BEGIN DATA SHOWN

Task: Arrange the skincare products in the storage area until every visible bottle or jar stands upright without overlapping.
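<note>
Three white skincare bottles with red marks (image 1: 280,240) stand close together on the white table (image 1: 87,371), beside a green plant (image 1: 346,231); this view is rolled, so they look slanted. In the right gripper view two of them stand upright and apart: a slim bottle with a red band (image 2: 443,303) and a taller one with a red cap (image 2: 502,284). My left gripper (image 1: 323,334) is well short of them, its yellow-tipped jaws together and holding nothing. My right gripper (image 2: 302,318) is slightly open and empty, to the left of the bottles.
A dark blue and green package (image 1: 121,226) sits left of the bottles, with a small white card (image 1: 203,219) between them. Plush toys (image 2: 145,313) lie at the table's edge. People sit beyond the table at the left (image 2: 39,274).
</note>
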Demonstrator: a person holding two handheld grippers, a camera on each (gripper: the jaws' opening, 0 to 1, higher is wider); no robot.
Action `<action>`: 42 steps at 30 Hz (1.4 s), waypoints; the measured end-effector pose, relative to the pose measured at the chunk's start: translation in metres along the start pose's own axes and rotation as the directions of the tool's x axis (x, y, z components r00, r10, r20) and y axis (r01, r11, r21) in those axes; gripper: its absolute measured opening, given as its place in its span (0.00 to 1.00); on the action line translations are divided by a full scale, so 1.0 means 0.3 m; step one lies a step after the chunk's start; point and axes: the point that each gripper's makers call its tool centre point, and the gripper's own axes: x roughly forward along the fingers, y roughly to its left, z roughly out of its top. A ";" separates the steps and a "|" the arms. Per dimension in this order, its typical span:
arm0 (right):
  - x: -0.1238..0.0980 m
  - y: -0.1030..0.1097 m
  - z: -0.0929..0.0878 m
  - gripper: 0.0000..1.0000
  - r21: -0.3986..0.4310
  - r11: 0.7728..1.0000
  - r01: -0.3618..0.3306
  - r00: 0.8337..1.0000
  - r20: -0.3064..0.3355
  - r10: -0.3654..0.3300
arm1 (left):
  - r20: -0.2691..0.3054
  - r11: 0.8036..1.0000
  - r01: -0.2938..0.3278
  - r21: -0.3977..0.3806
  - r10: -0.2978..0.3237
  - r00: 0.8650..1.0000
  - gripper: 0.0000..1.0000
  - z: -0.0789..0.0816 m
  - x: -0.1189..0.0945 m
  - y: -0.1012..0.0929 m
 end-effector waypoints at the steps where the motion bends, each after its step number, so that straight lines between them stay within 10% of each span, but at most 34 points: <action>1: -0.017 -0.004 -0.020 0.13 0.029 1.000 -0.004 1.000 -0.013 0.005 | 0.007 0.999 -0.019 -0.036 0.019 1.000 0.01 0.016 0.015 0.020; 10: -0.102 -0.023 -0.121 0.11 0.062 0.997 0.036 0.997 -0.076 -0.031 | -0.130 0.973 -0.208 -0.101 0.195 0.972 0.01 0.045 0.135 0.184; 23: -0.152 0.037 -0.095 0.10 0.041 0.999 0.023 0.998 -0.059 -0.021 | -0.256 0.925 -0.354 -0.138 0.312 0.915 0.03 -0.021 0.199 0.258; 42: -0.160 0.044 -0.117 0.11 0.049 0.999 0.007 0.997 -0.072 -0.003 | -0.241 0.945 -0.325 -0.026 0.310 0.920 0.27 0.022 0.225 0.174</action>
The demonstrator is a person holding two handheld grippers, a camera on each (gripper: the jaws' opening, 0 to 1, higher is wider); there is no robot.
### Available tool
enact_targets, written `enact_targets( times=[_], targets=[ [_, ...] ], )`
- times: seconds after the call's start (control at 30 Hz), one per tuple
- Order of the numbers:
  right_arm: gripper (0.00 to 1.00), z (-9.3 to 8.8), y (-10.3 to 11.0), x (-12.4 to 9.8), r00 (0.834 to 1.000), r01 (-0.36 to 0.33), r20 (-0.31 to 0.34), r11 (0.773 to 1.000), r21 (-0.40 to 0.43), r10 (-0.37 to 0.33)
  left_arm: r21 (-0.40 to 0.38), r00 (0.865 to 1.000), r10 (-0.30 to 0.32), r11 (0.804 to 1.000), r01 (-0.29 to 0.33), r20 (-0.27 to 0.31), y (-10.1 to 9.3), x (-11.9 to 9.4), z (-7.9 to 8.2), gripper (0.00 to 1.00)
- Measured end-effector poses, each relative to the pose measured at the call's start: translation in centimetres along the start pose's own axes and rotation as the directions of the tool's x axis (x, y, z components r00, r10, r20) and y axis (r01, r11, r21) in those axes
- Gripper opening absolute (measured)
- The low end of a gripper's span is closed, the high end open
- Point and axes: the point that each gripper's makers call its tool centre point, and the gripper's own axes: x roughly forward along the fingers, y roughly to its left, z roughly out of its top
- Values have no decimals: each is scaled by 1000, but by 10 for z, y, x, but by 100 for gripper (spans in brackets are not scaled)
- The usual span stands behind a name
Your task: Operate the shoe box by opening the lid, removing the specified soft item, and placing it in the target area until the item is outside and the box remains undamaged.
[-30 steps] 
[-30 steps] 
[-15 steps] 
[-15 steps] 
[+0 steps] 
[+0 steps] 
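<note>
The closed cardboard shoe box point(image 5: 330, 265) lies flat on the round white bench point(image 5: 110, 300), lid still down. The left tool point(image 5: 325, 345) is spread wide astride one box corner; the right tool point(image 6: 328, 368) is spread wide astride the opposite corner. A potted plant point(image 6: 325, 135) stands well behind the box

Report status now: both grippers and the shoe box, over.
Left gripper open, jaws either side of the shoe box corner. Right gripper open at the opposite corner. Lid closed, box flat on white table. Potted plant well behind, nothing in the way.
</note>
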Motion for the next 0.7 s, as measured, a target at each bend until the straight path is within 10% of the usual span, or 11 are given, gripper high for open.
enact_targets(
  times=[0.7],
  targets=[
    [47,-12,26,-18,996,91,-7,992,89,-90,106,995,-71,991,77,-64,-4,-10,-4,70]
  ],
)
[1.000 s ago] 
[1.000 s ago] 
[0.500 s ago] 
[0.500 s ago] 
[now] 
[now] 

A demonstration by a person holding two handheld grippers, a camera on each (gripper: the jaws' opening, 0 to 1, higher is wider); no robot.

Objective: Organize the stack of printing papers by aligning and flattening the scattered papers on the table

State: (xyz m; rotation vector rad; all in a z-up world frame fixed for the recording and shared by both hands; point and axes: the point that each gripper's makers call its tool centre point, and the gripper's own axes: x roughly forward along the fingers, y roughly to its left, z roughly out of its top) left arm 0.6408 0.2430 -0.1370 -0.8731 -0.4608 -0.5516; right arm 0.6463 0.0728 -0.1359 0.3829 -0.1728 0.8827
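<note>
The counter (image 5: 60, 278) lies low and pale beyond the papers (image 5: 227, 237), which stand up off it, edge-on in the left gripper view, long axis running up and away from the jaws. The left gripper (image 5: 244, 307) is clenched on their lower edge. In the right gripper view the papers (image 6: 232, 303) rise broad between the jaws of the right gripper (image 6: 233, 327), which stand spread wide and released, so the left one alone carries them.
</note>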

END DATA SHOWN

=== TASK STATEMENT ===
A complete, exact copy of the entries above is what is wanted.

=== EXPECTED OUTPUT ===
Task: Arrange the skincare products in the storage area until every visible bottle or jar stands upright without overlapping.
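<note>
Three white skincare bottles with red marks (image 1: 280,240) stand close together on the white table (image 1: 87,371), beside a green plant (image 1: 346,231); this view is rolled, so they look slanted. In the right gripper view two of them stand upright and apart: a slim bottle with a red band (image 2: 443,303) and a taller one with a red cap (image 2: 502,284). My left gripper (image 1: 323,334) is well short of them, its yellow-tipped jaws together and holding nothing. My right gripper (image 2: 302,318) is slightly open and empty, to the left of the bottles.
A dark blue and green package (image 1: 121,226) sits left of the bottles, with a small white card (image 1: 203,219) between them. Plush toys (image 2: 145,313) lie at the table's edge. People sit beyond the table at the left (image 2: 39,274).
</note>
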Demonstrator: a person holding two handheld grippers, a camera on each (gripper: the jaws' opening, 0 to 1, higher is wider); no robot.
Action `<action>`: 42 steps at 30 Hz (1.4 s), waypoints; the measured end-effector pose, relative to the pose measured at the chunk's start: translation in metres along the start pose's own axes and rotation as the directions of the tool's x axis (x, y, z components r00, r10, r20) and y axis (r01, r11, r21) in those axes; gripper: its absolute measured opening, given as its place in its span (0.00 to 1.00); on the action line translations are divided by a full scale, so 1.0 means 0.3 m; step one lies a step after the chunk's start; point and axes: the point that each gripper's makers call its tool centre point, and the gripper's own axes: x roughly forward along the fingers, y roughly to its left, z roughly out of its top. A ";" separates the steps and a "|" the arms. Per dimension in this order, its typical span:
arm0 (right):
  - x: -0.1238..0.0980 m
  - y: -0.1030..0.1097 m
  - z: -0.0929..0.0878 m
  - gripper: 0.0000..1.0000
  - r21: -0.3986..0.4310
  - r11: 0.7728..1.0000
  - r01: -0.3618..0.3306
  - r00: 0.8337..1.0000
  - r20: -0.3064..0.3355
  - r10: -0.3654..0.3300
arm1 (left):
  - r20: -0.2691..0.3054
  - r11: 0.8036..1.0000
  - r01: -0.2938..0.3278
  - r21: -0.3977..0.3806
  - r10: -0.2978..0.3237
  - r00: 0.8650..1.0000
  - gripper: 0.0000..1.0000
  - z: -0.0789..0.0816 m
  - x: -0.1189..0.0945 m
  - y: -0.1012..0.0929 m
 end-effector waypoints at the steps where the motion bends, each after its step number, so that straight lines between them stay within 10% of each span, but at most 34 points: <action>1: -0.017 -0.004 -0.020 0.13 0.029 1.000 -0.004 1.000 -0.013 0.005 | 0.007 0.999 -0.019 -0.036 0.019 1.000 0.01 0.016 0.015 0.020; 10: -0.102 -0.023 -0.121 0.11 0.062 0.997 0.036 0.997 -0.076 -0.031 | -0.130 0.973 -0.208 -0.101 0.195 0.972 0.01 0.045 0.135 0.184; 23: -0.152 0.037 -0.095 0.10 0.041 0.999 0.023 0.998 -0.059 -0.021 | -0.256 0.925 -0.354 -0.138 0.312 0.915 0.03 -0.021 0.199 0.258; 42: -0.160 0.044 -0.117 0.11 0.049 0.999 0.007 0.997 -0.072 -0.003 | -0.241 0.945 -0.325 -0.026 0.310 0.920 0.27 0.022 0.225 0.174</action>
The demonstrator is a person holding two handheld grippers, a camera on each (gripper: the jaws' opening, 0 to 1, higher is wider); there is no robot.
### Available tool
enact_targets, written `enact_targets( times=[_], targets=[ [_, ...] ], )`
- times: seconds after the call's start (control at 30 Hz), one per tuple
- Order of the numbers:
  right_arm: gripper (0.00 to 1.00), z (-9.3 to 8.8), y (-10.3 to 11.0), x (-12.4 to 9.8), r00 (0.834 to 1.000), r01 (-0.36 to 0.33), r20 (-0.31 to 0.34), r11 (0.773 to 1.000), r21 (-0.40 to 0.43), r10 (-0.37 to 0.33)
  left_arm: r21 (-0.40 to 0.38), r00 (0.865 to 1.000), r10 (-0.30 to 0.32), r11 (0.804 to 1.000), r01 (-0.29 to 0.33), r20 (-0.27 to 0.31), y (-10.1 to 9.3), x (-11.9 to 9.4), z (-7.9 to 8.2), gripper (0.00 to 1.00)
- Measured end-effector poses, each relative to the pose measured at the call's start: translation in centimetres along the start pose's own axes and rotation as the directions of the tool's x axis (x, y, z components r00, r10, r20) and y axis (r01, r11, r21) in those axes
- Gripper opening absolute (measured)
- The low end of a gripper's span is closed, the high end open
- Point and axes: the point that each gripper's makers call its tool centre point, and the gripper's own axes: x roughly forward along the fingers, y roughly to its left, z roughly out of its top
- Values have no decimals: each is scaled by 1000, but by 10 for z, y, x, but by 100 for gripper (spans in brackets are not scaled)
- The usual span stands behind a name
Your task: Operate the shoe box by opening the lid, removing the specified soft item, and placing it in the target area until the item is outside and the box remains undamaged.
[-30 steps] 
[-30 steps] 
[-15 steps] 
[-15 steps] 
[+0 steps] 
[+0 steps] 
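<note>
The closed cardboard shoe box point(image 5: 330, 265) lies flat on the round white bench point(image 5: 110, 300), lid still down. The left tool point(image 5: 325, 345) is spread wide astride one box corner; the right tool point(image 6: 328, 368) is spread wide astride the opposite corner. A potted plant point(image 6: 325, 135) stands well behind the box

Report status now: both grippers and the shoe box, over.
Left gripper open, jaws either side of the shoe box corner. Right gripper open at the opposite corner. Lid closed, box flat on white table. Potted plant well behind, nothing in the way.
</note>
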Motion for the next 0.7 s, as measured, a target at each bend until the straight path is within 10% of the usual span, or 11 are given, gripper high for open.
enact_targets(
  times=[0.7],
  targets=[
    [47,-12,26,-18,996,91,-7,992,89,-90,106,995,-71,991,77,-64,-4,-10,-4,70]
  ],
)
[1.000 s ago] 
[1.000 s ago] 
[0.500 s ago] 
[0.500 s ago] 
[now] 
[now] 

A demonstration by a person holding two handheld grippers, a camera on each (gripper: the jaws' opening, 0 to 1, higher is wider); no robot.

Objective: Organize the stack of printing papers by aligning and flattening the scattered papers on the table

State: (xyz m; rotation vector rad; all in a z-up world frame fixed for the recording and shared by both hands; point and axes: the point that each gripper's makers call its tool centre point, and the gripper's own axes: x roughly forward along the fingers, y roughly to its left, z roughly out of its top) left arm 0.6408 0.2430 -0.1370 -0.8731 -0.4608 -0.5516; right arm 0.6463 0.0728 -0.1359 0.3829 -0.1728 0.8827
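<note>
The counter (image 5: 60, 278) lies low and pale beyond the papers (image 5: 227, 237), which stand up off it, edge-on in the left gripper view, long axis running up and away from the jaws. The left gripper (image 5: 244, 307) is clenched on their lower edge. In the right gripper view the papers (image 6: 232, 303) rise broad between the jaws of the right gripper (image 6: 233, 327), which stand spread wide and released, so the left one alone carries them.
</note>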

The output requires no further additions.